INEC To Quarantine Uncollected PVCs Feb 8

The Independent National Electoral Commission (INEC) has revealed that the about five million uncollected Permanent Voter Cards (PVCs) will be quarantined from February 8; till the end of the presidential and governorship polls.

The electoral umpire was apparently reacting to the fears expressed by stakeholders in the electoral process that politicians  are planning to acquire the uncollected PVCs to rig the elections.

While reacting to the allegations, particularly, credited to the Peoples  Democratic Party’s (PDP) presidential candidate, Atiku Abubakar, INEC chairman, Mahmood Yakubu, in his keynote address at the National Youth Summit for the 2019 general elections, in Abuja, yesterday, assured that the commission has set February 8 deadline for the collection of PVCs, adding that the uncollected cards will be quarantined until after the elections to avoid access to them.

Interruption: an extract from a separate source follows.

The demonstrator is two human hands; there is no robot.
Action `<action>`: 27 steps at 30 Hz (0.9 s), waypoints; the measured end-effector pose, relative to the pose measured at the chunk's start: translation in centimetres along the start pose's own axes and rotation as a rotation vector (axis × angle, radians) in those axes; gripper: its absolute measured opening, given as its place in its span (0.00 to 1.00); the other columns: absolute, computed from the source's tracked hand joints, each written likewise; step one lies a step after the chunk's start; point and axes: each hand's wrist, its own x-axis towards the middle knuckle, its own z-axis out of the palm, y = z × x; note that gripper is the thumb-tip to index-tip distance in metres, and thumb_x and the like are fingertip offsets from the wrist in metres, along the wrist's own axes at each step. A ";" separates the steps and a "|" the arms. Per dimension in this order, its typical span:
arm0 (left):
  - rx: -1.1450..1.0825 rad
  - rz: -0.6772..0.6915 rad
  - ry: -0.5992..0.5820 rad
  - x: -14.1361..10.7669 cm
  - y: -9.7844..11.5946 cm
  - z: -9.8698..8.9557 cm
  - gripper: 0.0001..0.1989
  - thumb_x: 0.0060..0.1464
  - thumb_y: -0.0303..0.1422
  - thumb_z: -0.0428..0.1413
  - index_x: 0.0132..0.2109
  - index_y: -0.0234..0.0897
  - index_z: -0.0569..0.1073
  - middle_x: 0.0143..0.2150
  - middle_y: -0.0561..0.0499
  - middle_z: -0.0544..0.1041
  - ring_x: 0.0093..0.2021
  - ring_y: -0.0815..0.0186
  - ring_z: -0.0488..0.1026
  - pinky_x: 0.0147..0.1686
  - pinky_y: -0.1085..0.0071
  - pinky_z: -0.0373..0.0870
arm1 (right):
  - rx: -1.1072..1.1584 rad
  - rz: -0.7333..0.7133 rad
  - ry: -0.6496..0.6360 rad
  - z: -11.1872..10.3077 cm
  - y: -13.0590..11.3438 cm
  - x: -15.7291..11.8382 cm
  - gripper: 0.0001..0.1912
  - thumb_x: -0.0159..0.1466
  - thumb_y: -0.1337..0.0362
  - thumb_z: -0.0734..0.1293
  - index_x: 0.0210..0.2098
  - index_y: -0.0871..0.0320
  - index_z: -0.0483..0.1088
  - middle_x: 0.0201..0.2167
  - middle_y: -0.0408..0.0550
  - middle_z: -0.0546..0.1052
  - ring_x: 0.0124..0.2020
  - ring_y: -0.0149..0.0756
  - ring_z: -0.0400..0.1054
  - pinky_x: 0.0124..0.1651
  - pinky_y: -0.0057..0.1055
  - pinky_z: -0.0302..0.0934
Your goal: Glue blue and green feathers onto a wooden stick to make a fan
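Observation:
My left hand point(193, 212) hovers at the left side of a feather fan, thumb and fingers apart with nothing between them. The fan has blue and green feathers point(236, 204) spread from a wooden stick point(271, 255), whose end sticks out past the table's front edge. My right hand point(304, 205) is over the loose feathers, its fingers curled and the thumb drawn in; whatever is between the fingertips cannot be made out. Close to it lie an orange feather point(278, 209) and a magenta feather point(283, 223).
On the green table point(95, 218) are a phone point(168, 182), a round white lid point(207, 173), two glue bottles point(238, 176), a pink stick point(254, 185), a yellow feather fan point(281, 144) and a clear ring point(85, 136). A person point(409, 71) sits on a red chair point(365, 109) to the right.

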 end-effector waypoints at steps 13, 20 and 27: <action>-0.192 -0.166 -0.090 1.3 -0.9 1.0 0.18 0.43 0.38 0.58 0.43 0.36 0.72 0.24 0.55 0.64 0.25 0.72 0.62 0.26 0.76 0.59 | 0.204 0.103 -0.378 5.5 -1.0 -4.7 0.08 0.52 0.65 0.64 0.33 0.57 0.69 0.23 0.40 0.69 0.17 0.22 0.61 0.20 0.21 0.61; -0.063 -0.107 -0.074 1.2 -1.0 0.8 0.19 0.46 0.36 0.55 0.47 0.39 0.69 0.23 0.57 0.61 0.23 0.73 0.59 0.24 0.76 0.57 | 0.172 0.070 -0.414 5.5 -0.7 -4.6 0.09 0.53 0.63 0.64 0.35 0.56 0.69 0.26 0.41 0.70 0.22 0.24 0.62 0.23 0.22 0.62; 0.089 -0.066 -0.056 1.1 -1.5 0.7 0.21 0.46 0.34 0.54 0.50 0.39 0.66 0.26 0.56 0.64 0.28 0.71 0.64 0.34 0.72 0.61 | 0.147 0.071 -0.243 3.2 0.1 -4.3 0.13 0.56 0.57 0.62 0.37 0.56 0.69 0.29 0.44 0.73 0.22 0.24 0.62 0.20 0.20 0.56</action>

The electoral commission boss equally promised that INEC will make public the number of collected and uncollected PVCs before the elections for Nigerians to know exactly the number of those who would vote, out of the over 84 million total registered voters.

He commended INEC’s Youth Ambassadors and Nigerian youths, generally, for their role in sensitising Nigerians to get registered as voters, and charged them to mobilise the electorate who have collected their PVCs to vote in the 2019  elections.

“The next step after registration is to mobilise the youths to collect their PVCs. Without the PVCs, you simply cannot vote. We devolved the collection to ward level twice, and collection of PVCs will continue until Friday, February 8, essentially eight days to the general elections.

“I want to (inform) Nigerians that all uncollected PVCs will be quarantined until after the general elections. And we will make public the number of all collected PVCs nationwide, so that citizens will know the number of PVCs collected and the number uncollected, for the purpose of knowing exactly, out of the 84, 4084 registered voters, who will vote in 2019 general elections and who will not.

“I also appeal to our ambassadors to continue to appeal to our youths for peaceful elections in 2019. Conflict, violence, disruption are the exact antithesis of credible elections. Since the majority are young people, you should not allow yourselves to be mobilised for wrong reasons. Don’t be mobilised for doing the wrong thing by people whose future is already determined,” he challenges.

Yakubu further noted that the forthcoming elections were for the youths as they constitute the highest number of registered voters while parties have fielded many youths as candidates following the enactment of the ‘Not too Young to Run’ Law and urged them to take the polls seriously.